Maximum withdrawals seem low although bank transfer doesn’t state any, and processing only takes a max of 24hrs their end, which is pretty good going – some companies still have a 3 day processing period.
Betting as it Happens
Again, the live betting section isn’t visually inspiring, but actually there is a lot of good stuff in here and it does a good job of cutting out the nonsense to simply display your betting options and their ever changing odds.
It’s the little things like the multi-view option which remembers the last few events you looked at and saves them in a tab so you can instantly bring them up again. These innovations are genuinely useful for the punter and add to the experience.
Access to stats are on hand via a small icon so they don’t get in the way if you aren’t interested in them, and if you are they will open in a new window.
Despite some nice features I don’t think the way that the live betting interface functions encourages the best workflow, which isn’t to say that it doesn’t work per se, but it takes a bit of getting used to and the pay off isn’t really worth the effort in my opinion.
There’s no live streaming either, although they are good enough to tell you which TV channel is screening the game, but the absence of any sort of match graphic or live game tracker leaves a big hole.
Should You Bet-At-Home?
Despite not having a particularly sexy website, I think bet-at-home would be good as part of a portfolio because they offer something a bit unusual compared to traditional UK focussed bookies.
This gives you access to interesting markets and an especially good range of eSports, so if you like the idea of a bit of diversity then you should give them a look.
Here are a few other betting features worth knowing about as you make your mind up:
- Results Service – This is a great little feature that you can adapt to suit whatever interests you from 2 hours up to a month ago.
- Last Minute Bets – Good idea this. Jump to this section and stick a live bet on in the dying minutes of a fixture.
- Betting Guide – Useful for new bettors or those wanting to expand on the type of bets they make.
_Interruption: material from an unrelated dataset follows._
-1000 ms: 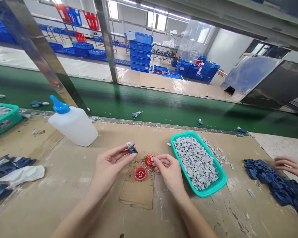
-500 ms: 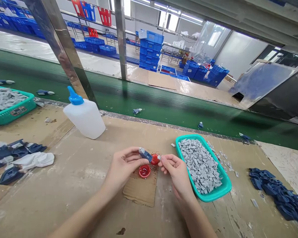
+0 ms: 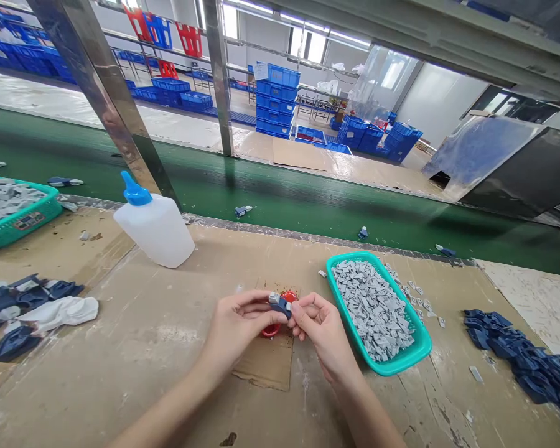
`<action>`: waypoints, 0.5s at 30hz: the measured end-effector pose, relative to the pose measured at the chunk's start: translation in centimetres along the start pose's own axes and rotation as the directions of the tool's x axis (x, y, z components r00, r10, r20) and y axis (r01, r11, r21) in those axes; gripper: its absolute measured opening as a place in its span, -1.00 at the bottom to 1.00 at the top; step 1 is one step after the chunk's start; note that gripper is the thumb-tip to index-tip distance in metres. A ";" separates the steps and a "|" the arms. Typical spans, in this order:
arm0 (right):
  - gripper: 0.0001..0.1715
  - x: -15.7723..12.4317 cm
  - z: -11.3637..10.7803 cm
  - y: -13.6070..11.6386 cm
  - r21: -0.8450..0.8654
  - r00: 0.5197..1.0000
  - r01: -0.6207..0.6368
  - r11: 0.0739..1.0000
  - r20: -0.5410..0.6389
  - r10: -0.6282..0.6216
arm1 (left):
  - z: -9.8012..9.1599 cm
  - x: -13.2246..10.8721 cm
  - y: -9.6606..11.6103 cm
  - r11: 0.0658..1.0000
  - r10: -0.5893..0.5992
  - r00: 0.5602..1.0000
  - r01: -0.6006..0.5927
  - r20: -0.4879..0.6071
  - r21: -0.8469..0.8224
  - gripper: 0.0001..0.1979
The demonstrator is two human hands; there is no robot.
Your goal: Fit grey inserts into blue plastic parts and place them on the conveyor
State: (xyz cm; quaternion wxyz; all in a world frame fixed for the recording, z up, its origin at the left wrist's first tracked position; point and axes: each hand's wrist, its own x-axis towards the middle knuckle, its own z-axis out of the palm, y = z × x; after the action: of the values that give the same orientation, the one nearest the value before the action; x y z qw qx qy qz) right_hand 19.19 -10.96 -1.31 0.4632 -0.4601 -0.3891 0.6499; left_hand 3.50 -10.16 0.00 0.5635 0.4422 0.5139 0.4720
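Right hand (image 3: 321, 330) nearer navy piece (image 3: 281, 306), long axis slanting, grey end (image 3: 274, 297) upper-left

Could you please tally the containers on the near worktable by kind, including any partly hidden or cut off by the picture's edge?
Teal baskets: 2
Small red dishes, partly hidden by the hands: 2
White squeeze bottle with blue top: 1
Total: 5

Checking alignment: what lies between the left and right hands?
In the head view, a navy plastic part with a grey end, held by the left hand, and a small pale piece pinched by the right hand. Behind, a red dish partly shows.
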 end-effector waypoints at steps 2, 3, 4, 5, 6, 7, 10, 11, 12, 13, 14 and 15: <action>-0.58 -0.1 -0.2 0.0 0.026 0.997 -0.057 0.998 0.062 0.055 | 0.1 -0.3 0.1 0.997 0.053 0.998 -0.054 0.028 0.057 -0.80; -0.56 -0.2 -0.3 0.0 0.040 0.993 -0.081 0.996 0.094 0.076 | 0.2 -0.4 0.2 0.993 0.081 0.996 -0.084 0.045 0.085 -0.82; -0.53 -0.3 -0.3 0.0 0.052 0.989 -0.094 0.994 0.122 0.087 | 0.2 -0.5 0.3 0.989 0.101 0.993 -0.107 0.063 0.106 -0.84; -0.51 -0.4 -0.3 -0.2 0.057 0.986 -0.094 0.994 0.146 0.085 | 0.3 -0.5 0.3 0.986 0.110 0.991 -0.119 0.080 0.116 -0.85; -0.50 -0.6 -0.1 -0.4 0.057 0.983 -0.084 0.995 0.165 0.074 | 0.4 -0.5 0.4 0.987 0.105 0.989 -0.116 0.099 0.113 -0.84; -0.51 -0.7 0.0 -0.6 0.053 0.983 -0.069 0.996 0.176 0.058 | 0.4 -0.5 0.4 0.990 0.091 0.988 -0.103 0.123 0.096 -0.80; -0.59 -1.1 0.1 -2.0 -0.002 0.983 -0.009 1.000 0.183 0.010 | 0.7 -0.4 0.5 0.999 0.040 0.984 -0.044 0.171 0.020 -0.64; -0.63 -1.2 -0.4 -2.5 -0.059 0.986 0.028 0.998 0.166 -0.018 | 0.8 -0.2 0.5 0.999 0.033 0.983 -0.036 0.180 0.014 -0.61; -0.67 -1.3 -1.1 -3.1 -0.147 0.990 0.079 0.986 0.123 -0.061 | 0.8 -0.1 0.5 0.999 0.033 0.983 -0.039 0.181 0.026 -0.60; -0.71 -1.4 -2.1 -3.6 -0.267 0.991 0.135 0.954 0.049 -0.126 | 0.8 0.2 0.6 0.998 0.038 0.984 -0.048 0.175 0.052 -0.60; -0.73 -1.4 -3.5 -4.0 -0.413 0.977 0.174 0.894 -0.043 -0.210 | 0.7 0.5 0.7 0.994 0.047 0.985 -0.062 0.167 0.086 -0.59; -0.75 -1.5 -5.1 -4.3 -0.569 0.931 0.174 0.804 -0.170 -0.322 | 0.6 1.0 0.8 0.989 0.057 0.986 -0.077 0.156 0.123 -0.58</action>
State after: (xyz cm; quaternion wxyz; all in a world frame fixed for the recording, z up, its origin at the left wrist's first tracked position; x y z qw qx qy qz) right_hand 25.32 -10.82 1.70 0.4413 -0.5978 -0.5509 0.3800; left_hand 4.06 -9.04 0.69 0.5552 0.5293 0.4835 0.4218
We all have room to learn!
- Betting News – Built into the interface is a scrolling news section so that you can get a snap shot of the latest goings on in the world of sport.
Getting Hold of Them
|Live Chat||Yes||7.30am – 22.30pm||On Site Tab|
|Phone||Yes||7.30am – 22.30pm||+356-20102511|
Given that bet-at-home.com is a company with a focus on Europe it’s not really a surprise that you can speak to their customer service team in English, Polish, Slovenian or German.
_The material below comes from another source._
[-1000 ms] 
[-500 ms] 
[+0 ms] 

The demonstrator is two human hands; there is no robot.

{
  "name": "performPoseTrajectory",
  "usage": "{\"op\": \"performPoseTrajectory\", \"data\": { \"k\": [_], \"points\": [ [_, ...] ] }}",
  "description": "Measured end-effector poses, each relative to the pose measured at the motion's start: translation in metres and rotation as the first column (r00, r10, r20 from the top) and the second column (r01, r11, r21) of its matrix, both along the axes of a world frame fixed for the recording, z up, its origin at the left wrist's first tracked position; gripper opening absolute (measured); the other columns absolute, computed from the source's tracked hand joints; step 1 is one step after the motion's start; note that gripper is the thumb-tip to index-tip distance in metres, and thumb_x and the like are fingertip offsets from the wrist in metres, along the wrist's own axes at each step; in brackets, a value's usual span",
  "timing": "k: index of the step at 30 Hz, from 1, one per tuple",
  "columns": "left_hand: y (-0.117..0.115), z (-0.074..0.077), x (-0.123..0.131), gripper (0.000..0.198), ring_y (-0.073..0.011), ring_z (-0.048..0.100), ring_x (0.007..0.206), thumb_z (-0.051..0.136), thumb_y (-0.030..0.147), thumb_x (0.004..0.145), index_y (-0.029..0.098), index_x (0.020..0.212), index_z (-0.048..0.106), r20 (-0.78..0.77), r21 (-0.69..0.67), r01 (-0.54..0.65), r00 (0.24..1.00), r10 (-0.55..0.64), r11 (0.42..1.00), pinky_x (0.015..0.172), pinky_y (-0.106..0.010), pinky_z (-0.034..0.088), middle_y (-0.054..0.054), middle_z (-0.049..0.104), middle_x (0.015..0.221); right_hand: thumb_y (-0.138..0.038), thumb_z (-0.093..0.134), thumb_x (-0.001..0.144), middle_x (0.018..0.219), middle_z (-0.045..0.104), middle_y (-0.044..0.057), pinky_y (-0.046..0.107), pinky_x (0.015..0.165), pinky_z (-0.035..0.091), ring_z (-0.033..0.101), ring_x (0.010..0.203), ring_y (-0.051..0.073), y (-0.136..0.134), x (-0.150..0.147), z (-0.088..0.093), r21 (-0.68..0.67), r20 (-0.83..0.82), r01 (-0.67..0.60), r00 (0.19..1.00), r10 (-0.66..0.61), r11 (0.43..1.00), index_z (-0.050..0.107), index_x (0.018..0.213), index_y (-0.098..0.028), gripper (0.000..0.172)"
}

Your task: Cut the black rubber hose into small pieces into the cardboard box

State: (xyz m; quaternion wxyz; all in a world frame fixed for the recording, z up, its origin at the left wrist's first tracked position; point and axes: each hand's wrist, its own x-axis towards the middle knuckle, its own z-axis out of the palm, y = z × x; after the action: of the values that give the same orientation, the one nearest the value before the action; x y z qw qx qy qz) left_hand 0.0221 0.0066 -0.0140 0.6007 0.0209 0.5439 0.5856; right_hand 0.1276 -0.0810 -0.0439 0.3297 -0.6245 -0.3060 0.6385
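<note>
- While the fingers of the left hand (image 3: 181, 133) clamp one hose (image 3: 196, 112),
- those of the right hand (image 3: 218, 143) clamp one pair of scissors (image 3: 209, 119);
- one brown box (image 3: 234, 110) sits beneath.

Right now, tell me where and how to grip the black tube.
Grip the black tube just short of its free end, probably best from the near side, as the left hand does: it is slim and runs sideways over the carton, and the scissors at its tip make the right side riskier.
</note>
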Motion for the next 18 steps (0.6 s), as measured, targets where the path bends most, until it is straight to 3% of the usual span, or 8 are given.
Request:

The team are efficient but I’ve never experienced any humour or personality from them, perhaps a bit of sass from time to time though…
As far as I’m concerned the most important thing about them is the fact that they’re licensed by the UK Gambling Commission. Their license number is 39091 and that means that your money is safe with them.
For their British operations they have a registered office in Malta and the address for that is as follows:
Bet-at-home.com Internet Ltd. Bet-at-home Entertainment Ltd. Portomaso Business Tower, Level 12, STJ 4011, St. Julian’s, Malta.
Lastly, as is only fitting for a company started in and with a website nodding back to 1999, you can calso fax them on: +356-20102590
History of the Company
bet-at-home.com was formed by Jochen Dickinger and Franz Ömer in 1999. They have offices in Germany, Gibraltar, Austria and Malta and they’ve had a licence to operate in the UK since 2014. A year later they also gained the right to operate in Ireland, and since 2009 they’ve been a member of the BetClic Everest S.A.S. Group. They are well-known in Eastern Europe, particularly in German speaking countries and you can bet on their products in fifteen different languages.
The website has been online since 2000 but has undergone numerous redesigns over the years, most notably in 2005 when the new casino was launched. Owned by the parent company bet-at-home.com Entertainment GmbH, bet-at-home.com has its headquarters in Düsseldorf. They are best known in Germany through their sponsorship of Bundesliga clubs such as Hertha Berlin and Schalke 04.